* [Prompt]
Line by line, transcribe the records exactly.

* [Records for processing]
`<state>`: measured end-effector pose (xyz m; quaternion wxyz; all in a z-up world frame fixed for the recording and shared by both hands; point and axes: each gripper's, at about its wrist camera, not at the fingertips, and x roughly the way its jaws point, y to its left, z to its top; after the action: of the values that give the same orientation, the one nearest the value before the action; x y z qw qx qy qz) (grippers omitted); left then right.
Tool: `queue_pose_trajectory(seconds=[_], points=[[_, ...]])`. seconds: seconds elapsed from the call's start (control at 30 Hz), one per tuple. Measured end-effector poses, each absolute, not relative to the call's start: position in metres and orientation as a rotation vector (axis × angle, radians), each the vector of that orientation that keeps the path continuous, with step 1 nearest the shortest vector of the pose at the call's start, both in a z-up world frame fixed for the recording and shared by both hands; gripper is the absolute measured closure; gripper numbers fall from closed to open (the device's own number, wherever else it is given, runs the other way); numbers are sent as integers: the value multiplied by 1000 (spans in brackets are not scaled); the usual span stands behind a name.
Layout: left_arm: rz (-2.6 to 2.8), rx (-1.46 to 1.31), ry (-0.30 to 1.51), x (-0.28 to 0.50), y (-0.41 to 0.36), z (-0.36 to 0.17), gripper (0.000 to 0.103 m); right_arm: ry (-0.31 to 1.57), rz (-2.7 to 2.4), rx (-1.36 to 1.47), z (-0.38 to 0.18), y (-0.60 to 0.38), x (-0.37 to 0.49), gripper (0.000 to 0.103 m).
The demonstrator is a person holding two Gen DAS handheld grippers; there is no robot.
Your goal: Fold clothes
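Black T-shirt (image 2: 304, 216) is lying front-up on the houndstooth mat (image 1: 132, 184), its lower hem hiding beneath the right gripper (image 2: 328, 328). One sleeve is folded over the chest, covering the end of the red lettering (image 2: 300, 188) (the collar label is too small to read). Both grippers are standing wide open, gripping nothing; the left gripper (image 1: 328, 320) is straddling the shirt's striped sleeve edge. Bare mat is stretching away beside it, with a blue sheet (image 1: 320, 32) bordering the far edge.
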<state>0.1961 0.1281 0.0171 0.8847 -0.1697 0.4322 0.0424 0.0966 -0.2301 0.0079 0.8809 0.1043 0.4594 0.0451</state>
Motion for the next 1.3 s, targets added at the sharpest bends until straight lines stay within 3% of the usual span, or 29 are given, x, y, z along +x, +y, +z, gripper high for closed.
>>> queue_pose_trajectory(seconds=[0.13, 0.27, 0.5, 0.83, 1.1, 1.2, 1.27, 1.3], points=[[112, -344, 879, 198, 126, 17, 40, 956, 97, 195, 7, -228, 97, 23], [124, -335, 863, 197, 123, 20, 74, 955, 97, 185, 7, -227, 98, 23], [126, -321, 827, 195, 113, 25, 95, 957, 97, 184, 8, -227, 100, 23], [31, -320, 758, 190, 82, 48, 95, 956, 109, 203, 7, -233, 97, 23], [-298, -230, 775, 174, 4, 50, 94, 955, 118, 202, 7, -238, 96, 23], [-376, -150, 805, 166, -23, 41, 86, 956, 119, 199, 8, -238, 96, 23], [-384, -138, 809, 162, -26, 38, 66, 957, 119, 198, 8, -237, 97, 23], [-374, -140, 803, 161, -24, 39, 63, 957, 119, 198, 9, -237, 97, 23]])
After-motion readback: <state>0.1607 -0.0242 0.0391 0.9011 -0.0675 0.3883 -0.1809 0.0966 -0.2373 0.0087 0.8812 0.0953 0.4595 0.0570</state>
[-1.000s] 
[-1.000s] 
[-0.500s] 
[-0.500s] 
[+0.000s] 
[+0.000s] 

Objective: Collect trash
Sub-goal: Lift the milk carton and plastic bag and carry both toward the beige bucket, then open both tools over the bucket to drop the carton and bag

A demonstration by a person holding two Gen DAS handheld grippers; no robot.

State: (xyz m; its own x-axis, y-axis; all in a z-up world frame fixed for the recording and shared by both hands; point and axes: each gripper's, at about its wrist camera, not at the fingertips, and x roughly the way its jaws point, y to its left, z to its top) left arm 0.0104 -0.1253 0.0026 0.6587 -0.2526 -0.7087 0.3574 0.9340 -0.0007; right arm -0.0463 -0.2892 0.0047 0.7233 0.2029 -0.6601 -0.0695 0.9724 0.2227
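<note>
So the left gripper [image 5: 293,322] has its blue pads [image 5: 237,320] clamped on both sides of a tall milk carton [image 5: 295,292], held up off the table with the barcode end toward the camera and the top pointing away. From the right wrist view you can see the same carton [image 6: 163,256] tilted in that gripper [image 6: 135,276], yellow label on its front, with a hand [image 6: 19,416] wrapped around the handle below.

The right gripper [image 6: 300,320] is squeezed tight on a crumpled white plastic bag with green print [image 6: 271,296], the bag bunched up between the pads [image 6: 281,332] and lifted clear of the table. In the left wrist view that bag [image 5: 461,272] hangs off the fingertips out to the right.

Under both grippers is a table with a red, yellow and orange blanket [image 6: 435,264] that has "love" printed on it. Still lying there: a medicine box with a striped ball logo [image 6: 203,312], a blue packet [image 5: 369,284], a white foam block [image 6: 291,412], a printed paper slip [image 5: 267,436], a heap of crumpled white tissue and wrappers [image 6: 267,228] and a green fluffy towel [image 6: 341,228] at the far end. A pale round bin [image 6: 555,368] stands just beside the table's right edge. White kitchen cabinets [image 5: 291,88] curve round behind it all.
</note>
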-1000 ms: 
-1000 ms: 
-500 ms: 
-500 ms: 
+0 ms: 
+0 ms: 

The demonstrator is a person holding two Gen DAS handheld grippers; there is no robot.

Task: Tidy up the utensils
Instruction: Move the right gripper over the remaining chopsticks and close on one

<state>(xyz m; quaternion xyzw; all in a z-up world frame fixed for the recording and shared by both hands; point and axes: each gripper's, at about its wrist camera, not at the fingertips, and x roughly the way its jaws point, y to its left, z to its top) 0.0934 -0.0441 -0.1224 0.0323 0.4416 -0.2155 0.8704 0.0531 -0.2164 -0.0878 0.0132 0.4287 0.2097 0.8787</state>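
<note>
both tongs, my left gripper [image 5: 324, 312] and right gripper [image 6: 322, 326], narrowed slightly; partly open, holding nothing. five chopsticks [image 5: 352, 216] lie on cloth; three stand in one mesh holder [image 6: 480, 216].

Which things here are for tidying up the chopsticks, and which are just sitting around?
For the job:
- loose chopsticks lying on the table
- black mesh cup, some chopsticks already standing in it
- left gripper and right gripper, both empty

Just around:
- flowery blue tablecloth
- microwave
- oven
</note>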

* [Task answer]
`<state>`: measured end-effector pose (xyz m; quaternion wxyz; all in a z-up world frame fixed for the recording and shared by both hands; point and axes: each gripper's, at about its wrist camera, not at the fingertips, and x roughly the way its jaws point, y to its left, z to its top; after the action: of the values that give the same orientation, the one nearest the value before the action; x y z qw qx qy qz) (grippers omitted); left then right.
Tool: `queue_pose_trajectory(seconds=[_], points=[[_, ...]])`. seconds: seconds elapsed from the call's start (control at 30 Hz), one per tuple. Measured end-effector poses, each absolute, not relative to the call's start: position in metres and orientation as a rotation vector (axis × angle, radians), each the vector of that orientation that keeps the path continuous, with step 1 nearest the shortest vector of the pose at the call's start, both in a z-up world frame fixed for the recording and shared by both hands; gripper is the absolute measured closure; gripper numbers fall from closed to open (the device's own number, wherever else it is given, runs the other way); numbers are sent as integers: the value multiplied by 1000 (spans in brackets are not scaled); the usual span stands behind a name.
Layout: left_arm: rz (-2.6 to 2.8), rx (-1.46 to 1.31), ry (-0.30 to 1.51), x (-0.28 to 0.50), y (-0.41 to 0.36), z (-0.36 to 0.17), gripper (0.000 to 0.103 m); right_arm: ry (-0.31 to 1.57), rz (-2.7 to 2.4), rx (-1.36 to 1.47), z (-0.38 to 0.18), y (-0.60 to 0.38), x (-0.37 to 0.49), gripper (0.000 to 0.103 m).
The demonstrator is a person holding two Gen DAS handheld grippers; there is no robot.
Your goal: Fold clothes
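Black T-shirt (image 2: 304, 216) is lying front-up on the houndstooth mat (image 1: 132, 184), its lower hem hiding beneath the right gripper (image 2: 328, 328). One sleeve is folded over the chest, covering the end of the red lettering (image 2: 300, 188) (the collar label is too small to read). Both grippers are standing wide open, gripping nothing; the left gripper (image 1: 328, 320) is straddling the shirt's striped sleeve edge. Bare mat is stretching away beside it, with a blue sheet (image 1: 320, 32) bordering the far edge.
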<state>0.1961 0.1281 0.0171 0.8847 -0.1697 0.4322 0.0424 0.0966 -0.2301 0.0079 0.8809 0.1043 0.4594 0.0451</state>
Motion for the next 1.3 s, targets added at the sharpest bends until straight lines stay within 3% of the usual span, or 29 are given, x, y, z along +x, +y, +z, gripper high for closed.
>>> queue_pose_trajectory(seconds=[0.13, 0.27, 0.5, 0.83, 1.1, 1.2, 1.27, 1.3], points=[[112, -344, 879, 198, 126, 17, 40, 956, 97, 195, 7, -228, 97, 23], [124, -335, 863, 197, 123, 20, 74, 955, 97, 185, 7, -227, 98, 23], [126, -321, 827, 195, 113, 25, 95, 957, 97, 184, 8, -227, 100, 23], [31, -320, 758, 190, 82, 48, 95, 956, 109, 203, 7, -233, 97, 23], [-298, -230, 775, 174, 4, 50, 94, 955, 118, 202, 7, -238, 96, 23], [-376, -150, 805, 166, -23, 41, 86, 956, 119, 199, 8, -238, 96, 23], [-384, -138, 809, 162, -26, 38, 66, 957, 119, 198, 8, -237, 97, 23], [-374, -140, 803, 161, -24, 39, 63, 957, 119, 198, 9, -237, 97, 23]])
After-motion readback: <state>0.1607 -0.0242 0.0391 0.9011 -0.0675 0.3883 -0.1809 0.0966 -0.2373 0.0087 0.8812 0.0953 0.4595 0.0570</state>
[-1.000s] 
[-1.000s] 
[-0.500s] 
[-0.500s] 
[+0.000s] 
[+0.000s] 

Objective: Collect trash
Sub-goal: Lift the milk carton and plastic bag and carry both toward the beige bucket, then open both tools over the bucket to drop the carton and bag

A demonstration by a person holding two Gen DAS handheld grippers; no robot.

State: (xyz m; its own x-axis, y-axis; all in a z-up world frame fixed for the recording and shared by both hands; point and axes: each gripper's, at about its wrist camera, not at the fingertips, and x roughly the way its jaws point, y to its left, z to its top) left arm 0.0104 -0.1253 0.0026 0.6587 -0.2526 -0.7087 0.3574 0.9340 -0.0007; right arm -0.0463 -0.2892 0.0047 0.7233 0.2029 -0.6601 -0.0695 0.9724 0.2227
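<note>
So the left gripper [image 5: 293,322] has its blue pads [image 5: 237,320] clamped on both sides of a tall milk carton [image 5: 295,292], held up off the table with the barcode end toward the camera and the top pointing away. From the right wrist view you can see the same carton [image 6: 163,256] tilted in that gripper [image 6: 135,276], yellow label on its front, with a hand [image 6: 19,416] wrapped around the handle below.

The right gripper [image 6: 300,320] is squeezed tight on a crumpled white plastic bag with green print [image 6: 271,296], the bag bunched up between the pads [image 6: 281,332] and lifted clear of the table. In the left wrist view that bag [image 5: 461,272] hangs off the fingertips out to the right.

Under both grippers is a table with a red, yellow and orange blanket [image 6: 435,264] that has "love" printed on it. Still lying there: a medicine box with a striped ball logo [image 6: 203,312], a blue packet [image 5: 369,284], a white foam block [image 6: 291,412], a printed paper slip [image 5: 267,436], a heap of crumpled white tissue and wrappers [image 6: 267,228] and a green fluffy towel [image 6: 341,228] at the far end. A pale round bin [image 6: 555,368] stands just beside the table's right edge. White kitchen cabinets [image 5: 291,88] curve round behind it all.
</note>
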-1000 ms: 
-1000 ms: 
-500 ms: 
-500 ms: 
+0 ms: 
+0 ms: 

The demonstrator is a person holding two Gen DAS handheld grippers; there is no robot.

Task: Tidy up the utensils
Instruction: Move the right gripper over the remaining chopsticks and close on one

<state>(xyz m; quaternion xyzw; all in a z-up world frame fixed for the recording and shared by both hands; point and axes: each gripper's, at about its wrist camera, not at the fingertips, and x roughly the way its jaws point, y to its left, z to its top) 0.0934 -0.0441 -0.1224 0.0323 0.4416 -0.2155 0.8704 0.0531 -0.2164 -0.0878 0.0132 0.4287 0.2097 0.8787</state>
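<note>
both tongs, my left gripper [image 5: 324, 312] and right gripper [image 6: 322, 326], narrowed slightly; partly open, holding nothing. five chopsticks [image 5: 352, 216] lie on cloth; three stand in one mesh holder [image 6: 480, 216].

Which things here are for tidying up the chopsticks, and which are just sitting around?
For the job:
- loose chopsticks lying on the table
- black mesh cup, some chopsticks already standing in it
- left gripper and right gripper, both empty

Just around:
- flowery blue tablecloth
- microwave
- oven
</note>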

Nothing else belongs to this exercise.